In the records below, locate the line containing "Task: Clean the", then output that line and all later lines exactly, through the last one.

(Beginning of AVAILABLE DATA)

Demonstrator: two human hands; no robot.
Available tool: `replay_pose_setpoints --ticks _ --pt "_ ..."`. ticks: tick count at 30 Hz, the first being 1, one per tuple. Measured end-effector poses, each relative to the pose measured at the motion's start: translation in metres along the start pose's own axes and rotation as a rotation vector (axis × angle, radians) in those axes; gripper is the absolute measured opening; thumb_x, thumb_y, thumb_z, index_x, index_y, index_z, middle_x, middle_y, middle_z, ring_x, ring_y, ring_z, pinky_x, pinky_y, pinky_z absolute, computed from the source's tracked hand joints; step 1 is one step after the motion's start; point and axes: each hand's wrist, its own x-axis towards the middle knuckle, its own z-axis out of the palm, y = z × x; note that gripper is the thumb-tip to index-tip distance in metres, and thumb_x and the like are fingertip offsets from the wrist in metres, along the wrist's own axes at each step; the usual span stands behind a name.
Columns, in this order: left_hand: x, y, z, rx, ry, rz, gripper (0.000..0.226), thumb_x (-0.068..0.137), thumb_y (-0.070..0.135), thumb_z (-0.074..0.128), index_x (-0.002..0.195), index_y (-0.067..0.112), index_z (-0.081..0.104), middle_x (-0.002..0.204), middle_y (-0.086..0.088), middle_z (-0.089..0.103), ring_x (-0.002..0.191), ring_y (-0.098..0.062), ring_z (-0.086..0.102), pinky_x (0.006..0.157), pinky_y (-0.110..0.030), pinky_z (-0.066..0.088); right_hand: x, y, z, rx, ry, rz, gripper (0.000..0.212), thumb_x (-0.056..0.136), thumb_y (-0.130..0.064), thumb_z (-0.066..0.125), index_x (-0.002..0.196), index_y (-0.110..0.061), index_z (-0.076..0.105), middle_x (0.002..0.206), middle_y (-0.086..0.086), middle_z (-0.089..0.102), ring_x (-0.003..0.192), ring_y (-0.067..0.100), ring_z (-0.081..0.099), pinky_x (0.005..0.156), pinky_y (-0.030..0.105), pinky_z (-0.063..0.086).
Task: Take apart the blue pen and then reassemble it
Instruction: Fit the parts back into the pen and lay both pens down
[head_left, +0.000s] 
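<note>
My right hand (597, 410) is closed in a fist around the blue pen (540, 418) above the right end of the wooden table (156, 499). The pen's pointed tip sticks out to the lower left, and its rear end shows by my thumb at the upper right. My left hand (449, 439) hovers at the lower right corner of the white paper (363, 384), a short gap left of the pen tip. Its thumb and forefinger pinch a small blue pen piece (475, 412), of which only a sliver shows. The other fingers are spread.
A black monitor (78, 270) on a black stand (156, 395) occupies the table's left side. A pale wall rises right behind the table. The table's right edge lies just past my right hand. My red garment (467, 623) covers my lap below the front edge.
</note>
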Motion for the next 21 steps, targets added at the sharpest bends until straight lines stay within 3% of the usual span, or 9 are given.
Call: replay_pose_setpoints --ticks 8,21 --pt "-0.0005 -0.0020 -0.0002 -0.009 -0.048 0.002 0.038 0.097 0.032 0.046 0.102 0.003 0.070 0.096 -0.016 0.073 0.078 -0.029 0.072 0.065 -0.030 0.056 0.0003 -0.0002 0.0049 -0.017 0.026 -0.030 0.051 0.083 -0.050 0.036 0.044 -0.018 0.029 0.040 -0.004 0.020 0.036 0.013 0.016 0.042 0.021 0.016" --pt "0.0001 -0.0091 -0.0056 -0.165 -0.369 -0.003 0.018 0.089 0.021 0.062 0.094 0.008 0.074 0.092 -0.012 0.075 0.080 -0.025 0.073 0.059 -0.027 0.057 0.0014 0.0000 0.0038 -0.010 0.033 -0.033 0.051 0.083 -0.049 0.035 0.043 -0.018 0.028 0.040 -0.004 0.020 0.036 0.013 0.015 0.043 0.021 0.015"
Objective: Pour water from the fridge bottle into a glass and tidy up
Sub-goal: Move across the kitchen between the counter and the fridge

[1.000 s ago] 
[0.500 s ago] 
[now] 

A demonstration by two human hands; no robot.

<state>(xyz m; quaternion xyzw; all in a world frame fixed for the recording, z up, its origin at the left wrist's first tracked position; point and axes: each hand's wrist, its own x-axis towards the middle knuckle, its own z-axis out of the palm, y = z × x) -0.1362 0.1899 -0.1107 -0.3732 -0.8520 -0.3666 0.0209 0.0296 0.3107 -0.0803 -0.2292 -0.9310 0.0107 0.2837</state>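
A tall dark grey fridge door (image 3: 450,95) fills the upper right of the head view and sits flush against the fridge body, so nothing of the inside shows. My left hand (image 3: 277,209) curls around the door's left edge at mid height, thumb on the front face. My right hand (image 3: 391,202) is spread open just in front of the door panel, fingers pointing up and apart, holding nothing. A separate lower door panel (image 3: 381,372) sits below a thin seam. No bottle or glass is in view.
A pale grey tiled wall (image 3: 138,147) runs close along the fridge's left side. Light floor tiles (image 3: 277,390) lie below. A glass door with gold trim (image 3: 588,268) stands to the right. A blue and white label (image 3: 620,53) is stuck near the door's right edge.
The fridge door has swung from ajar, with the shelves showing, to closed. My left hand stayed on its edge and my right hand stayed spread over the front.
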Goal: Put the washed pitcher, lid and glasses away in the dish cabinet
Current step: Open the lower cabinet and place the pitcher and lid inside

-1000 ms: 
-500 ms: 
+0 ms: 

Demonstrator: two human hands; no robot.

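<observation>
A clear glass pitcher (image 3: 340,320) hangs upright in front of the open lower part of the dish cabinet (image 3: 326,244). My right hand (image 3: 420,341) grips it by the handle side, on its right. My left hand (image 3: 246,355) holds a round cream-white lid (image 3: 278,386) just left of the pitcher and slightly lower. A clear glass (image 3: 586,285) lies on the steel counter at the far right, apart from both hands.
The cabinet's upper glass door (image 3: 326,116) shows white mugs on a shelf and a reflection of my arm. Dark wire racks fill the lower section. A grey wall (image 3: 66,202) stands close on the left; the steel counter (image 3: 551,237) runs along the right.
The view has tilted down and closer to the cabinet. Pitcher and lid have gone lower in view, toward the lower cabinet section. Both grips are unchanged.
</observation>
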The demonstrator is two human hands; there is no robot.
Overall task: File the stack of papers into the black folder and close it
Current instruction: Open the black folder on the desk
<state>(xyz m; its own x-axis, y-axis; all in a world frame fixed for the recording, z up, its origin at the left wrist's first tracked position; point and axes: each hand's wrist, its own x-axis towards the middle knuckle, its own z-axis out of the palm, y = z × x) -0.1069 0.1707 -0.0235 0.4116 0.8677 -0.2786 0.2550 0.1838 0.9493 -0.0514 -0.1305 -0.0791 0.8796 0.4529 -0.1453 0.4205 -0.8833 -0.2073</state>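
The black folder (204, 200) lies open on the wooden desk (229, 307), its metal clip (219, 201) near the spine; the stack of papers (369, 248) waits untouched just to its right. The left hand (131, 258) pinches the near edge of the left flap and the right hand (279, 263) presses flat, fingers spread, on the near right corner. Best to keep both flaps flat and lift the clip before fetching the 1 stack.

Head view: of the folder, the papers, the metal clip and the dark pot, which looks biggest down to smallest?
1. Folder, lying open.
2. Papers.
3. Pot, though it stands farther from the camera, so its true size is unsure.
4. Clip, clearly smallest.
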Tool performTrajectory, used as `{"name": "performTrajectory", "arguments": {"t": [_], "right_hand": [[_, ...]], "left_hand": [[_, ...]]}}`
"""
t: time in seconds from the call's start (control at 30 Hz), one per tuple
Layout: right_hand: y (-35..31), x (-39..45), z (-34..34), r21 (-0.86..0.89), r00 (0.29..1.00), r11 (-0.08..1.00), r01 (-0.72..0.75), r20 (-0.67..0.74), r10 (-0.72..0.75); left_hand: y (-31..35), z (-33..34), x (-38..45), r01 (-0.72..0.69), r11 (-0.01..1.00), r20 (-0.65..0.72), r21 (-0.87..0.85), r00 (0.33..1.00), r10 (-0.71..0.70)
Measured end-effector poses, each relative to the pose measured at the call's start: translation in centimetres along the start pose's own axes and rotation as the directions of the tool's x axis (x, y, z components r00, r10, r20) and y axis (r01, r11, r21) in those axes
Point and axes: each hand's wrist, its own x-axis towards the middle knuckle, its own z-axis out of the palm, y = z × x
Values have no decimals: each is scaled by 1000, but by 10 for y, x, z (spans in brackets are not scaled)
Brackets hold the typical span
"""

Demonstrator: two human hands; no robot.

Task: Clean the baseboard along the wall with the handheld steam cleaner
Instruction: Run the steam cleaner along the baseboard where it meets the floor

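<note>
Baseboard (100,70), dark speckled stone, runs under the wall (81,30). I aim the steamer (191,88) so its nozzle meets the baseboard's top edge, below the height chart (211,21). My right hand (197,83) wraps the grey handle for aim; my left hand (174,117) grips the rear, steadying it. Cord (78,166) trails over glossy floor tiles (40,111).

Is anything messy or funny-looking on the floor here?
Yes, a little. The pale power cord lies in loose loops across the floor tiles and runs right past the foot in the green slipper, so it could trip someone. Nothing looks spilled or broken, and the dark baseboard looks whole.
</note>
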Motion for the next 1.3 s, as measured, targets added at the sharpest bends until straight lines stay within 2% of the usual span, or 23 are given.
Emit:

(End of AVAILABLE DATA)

RESULT OF THE TASK:
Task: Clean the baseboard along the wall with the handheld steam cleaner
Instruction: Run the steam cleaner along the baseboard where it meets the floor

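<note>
Baseboard (100,70), dark speckled stone, runs under the wall (81,30). I aim the steamer (191,88) so its nozzle meets the baseboard's top edge, below the height chart (211,21). My right hand (197,83) wraps the grey handle for aim; my left hand (174,117) grips the rear, steadying it. Cord (78,166) trails over glossy floor tiles (40,111).

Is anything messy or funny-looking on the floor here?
Yes, a little. The pale power cord lies in loose loops across the floor tiles and runs right past the foot in the green slipper, so it could trip someone. Nothing looks spilled or broken, and the dark baseboard looks whole.
</note>
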Motion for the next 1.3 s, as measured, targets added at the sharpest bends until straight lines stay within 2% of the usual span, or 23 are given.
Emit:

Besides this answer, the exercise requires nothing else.